CNN reported that six women of the 7.5 million Americans who have received the Johnson & Johnson vaccine developed the clotting issue. One woman died, two are in intensive care, one has been hospitalized and the other two were discharged from care. All six women were between the ages of 18 and 48.

According to the American Medical Association (AMA), the women’s condition is formally known as cerebral venous sinus thrombosis in combination with thrombocytopenia. In simple terms, the condition causes low levels of healthy blood clotting and increases the prevalence of adverse clotting in the veins of the brain. Patients are vulnerable to spontaneous bleeding, dangerous levels of blood loss after minor injuries and brain hemorrhages.

The rare combination of brain clotting and low platelet counts means that physicians can not treat the patients with the blood thinner heparin, which is typically viewed as a cure for clotting issues. Instead, the FDA recommended that healthcare officials use non-heparin blood thinners and high-dose intravenous immune globulin (IVIG), according to NBC News.

In light of the CDC’s and FDA’s joint recommendation, all 50 states and the District of Columbia have paused administration of the Johnson & Johnson vaccine. The federal government has recommended that recipients of the vaccine seek medical attention if they experience a severe headache, shortness of breath, abdominal pain or leg pain within six to 13 days of receiving the Janssenvaccine.

Five of the six women initially sought medical treatment for a headache and later developed more severe symptoms related to the clots. However, headaches are also a typical side effect of the Johnson & Johnson vaccine and may not necessarily merit medical attention. According to the AMA, health officials suggest that patients consider the severity and timing of their headaches, as those associated with the blood clotting condition are severe and occur one-to-two weeks after vaccination, whereas most normal side effects of the vaccine disappear after 48 hours.

Per the AMA, Dr.
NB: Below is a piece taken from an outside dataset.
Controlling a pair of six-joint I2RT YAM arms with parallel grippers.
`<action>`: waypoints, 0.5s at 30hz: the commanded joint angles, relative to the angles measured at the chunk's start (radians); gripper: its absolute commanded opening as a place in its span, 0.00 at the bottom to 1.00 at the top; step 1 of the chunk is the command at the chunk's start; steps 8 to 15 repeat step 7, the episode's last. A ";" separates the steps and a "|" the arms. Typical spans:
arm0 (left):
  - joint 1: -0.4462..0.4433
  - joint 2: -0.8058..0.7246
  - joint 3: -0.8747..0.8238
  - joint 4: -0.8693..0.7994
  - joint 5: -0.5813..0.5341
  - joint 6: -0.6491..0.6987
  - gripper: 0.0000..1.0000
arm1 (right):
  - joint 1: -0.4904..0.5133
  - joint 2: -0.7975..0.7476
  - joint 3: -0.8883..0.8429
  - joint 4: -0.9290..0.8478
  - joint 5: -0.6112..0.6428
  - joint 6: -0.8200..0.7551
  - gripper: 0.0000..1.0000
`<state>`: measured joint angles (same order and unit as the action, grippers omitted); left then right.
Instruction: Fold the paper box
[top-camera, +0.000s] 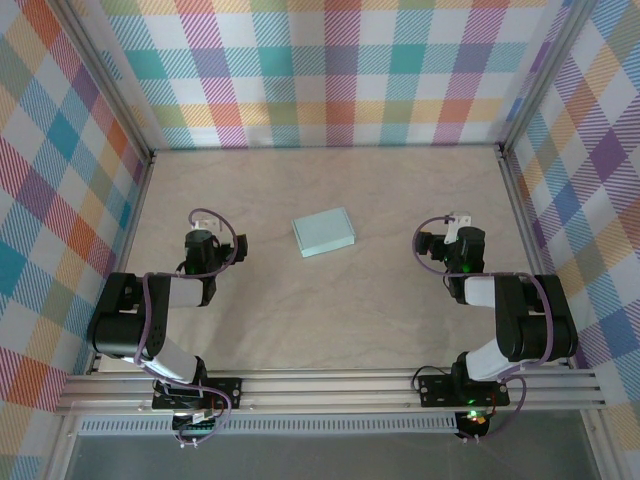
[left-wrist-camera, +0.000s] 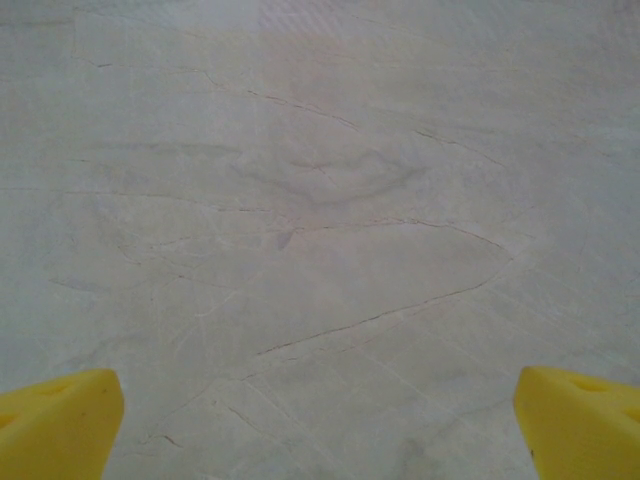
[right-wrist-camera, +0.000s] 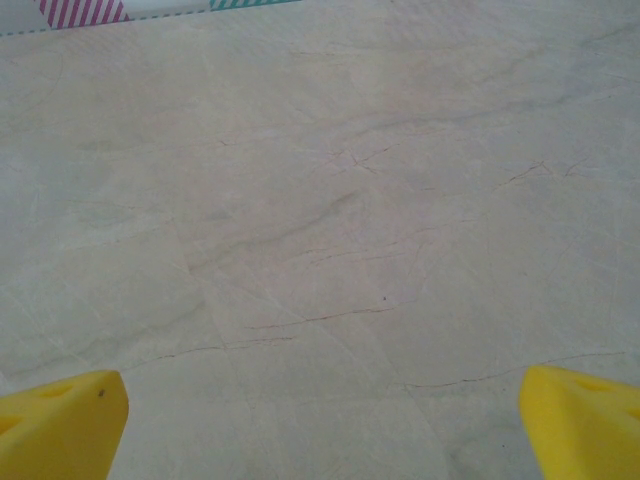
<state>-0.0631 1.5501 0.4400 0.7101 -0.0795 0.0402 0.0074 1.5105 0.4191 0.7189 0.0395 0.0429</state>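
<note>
The paper box (top-camera: 323, 232), a small pale mint-green flat rectangle, lies on the beige table between the two arms, slightly tilted. My left gripper (top-camera: 203, 225) hangs well to the left of it, open, with nothing between its yellow fingertips (left-wrist-camera: 60, 425). To the right of the box my right gripper (top-camera: 455, 226) is also open and empty, its yellow fingertips (right-wrist-camera: 60, 425) wide apart over bare table. Neither gripper touches the box.
Plaid walls (top-camera: 330, 70) enclose the table on three sides, with aluminium posts at the back corners. A metal rail (top-camera: 330, 390) runs along the near edge where both arm bases are bolted. The creased beige tabletop (top-camera: 330, 310) stretches between the arms.
</note>
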 joint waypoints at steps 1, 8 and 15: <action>-0.001 -0.001 0.012 0.027 -0.007 -0.013 1.00 | -0.003 0.003 0.020 0.043 -0.021 -0.013 1.00; -0.001 -0.001 0.011 0.031 -0.005 -0.013 1.00 | -0.003 0.004 0.020 0.045 -0.021 -0.012 1.00; -0.001 -0.001 0.011 0.031 -0.005 -0.013 1.00 | -0.003 0.004 0.020 0.045 -0.021 -0.012 1.00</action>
Peter Marks, director of the FDA’s Center for Biologics Evaluation and Research, advised physicians to ask patients, “Is this like headaches you’ve had before? Or is the quality of the headache something that you’ve never experienced before?”
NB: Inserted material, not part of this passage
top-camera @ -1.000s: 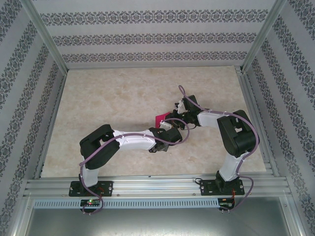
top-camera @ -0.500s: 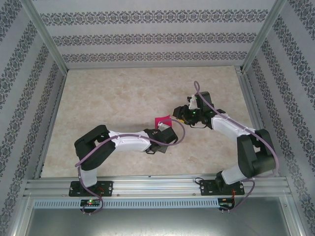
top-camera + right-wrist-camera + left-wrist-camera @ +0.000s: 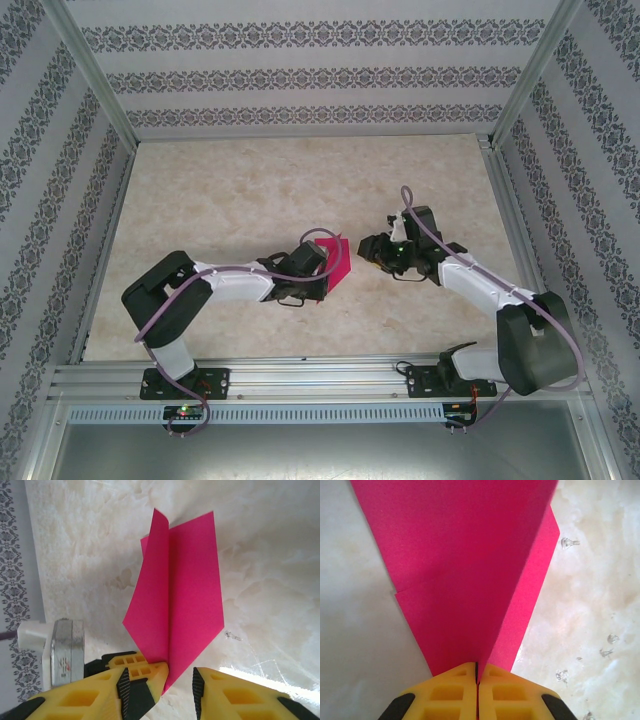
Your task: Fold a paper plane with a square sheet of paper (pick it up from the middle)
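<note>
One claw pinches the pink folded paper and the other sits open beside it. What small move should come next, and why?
Probably the right gripper should ease forward and close on the loose flap of the folded pink paper. The left gripper is shut on the paper's narrow end, one flap stands apart from the rest, and the right jaws are open just short of it.

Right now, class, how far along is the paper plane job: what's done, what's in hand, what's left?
Done: the paper already carries folds, with a centre crease and layered flaps. In hand: the left claw is shut on its creased end, while the right claw stands open beside it. Left: probably the final wing folds; it doesn't look finished yet.
</note>
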`<state>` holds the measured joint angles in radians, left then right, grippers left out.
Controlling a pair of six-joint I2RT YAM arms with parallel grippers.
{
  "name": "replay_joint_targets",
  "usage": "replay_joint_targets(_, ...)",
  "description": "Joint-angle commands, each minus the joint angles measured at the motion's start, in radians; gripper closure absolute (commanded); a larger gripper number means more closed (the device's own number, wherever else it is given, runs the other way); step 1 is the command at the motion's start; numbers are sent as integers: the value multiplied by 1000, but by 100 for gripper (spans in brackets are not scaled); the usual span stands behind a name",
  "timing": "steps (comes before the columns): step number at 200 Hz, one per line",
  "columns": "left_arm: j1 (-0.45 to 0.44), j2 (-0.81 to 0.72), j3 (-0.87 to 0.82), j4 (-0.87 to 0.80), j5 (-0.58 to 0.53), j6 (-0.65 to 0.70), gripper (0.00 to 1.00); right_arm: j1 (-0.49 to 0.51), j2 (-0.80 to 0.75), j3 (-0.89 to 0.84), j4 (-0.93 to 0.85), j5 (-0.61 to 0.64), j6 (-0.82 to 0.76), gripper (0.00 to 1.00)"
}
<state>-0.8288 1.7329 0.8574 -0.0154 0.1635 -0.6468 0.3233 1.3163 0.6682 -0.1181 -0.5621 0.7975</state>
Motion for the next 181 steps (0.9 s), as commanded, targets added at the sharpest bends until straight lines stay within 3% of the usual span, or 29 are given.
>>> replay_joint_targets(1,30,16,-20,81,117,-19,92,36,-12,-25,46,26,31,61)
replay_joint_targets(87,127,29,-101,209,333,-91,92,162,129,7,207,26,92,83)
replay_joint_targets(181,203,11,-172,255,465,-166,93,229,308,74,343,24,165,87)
Marks encouraged individuals to seek immediate treatment if they experience a combination of symptoms or speckles on their hands and shins. Speckles signify internal bleeding, which can be life-threatening.

FDA and CDC committees are meeting this week to consider how to best proceed, and they plan to release a statement on Friday. Dr. Anthony Fauci, director of the National Institute of Allergy and Infectious Diseases, told New York Magazine that he anticipates the continued administration of the vaccine with warning labels conveying its benefits and risks.

Additionally, the pause is not likely to affect America’s vaccine rollout, per Vox. The ample supply of Pfizer and Moderna doses neither of which have reported issues with clotting and increasing vaccination rates means the United States is on track to vaccinate all adults by mid-July.

“The supply is there,” Jen Kates, director of global health and HIV policy at the Kaiser Family Foundation, told Vox. “We’re still in a good position.”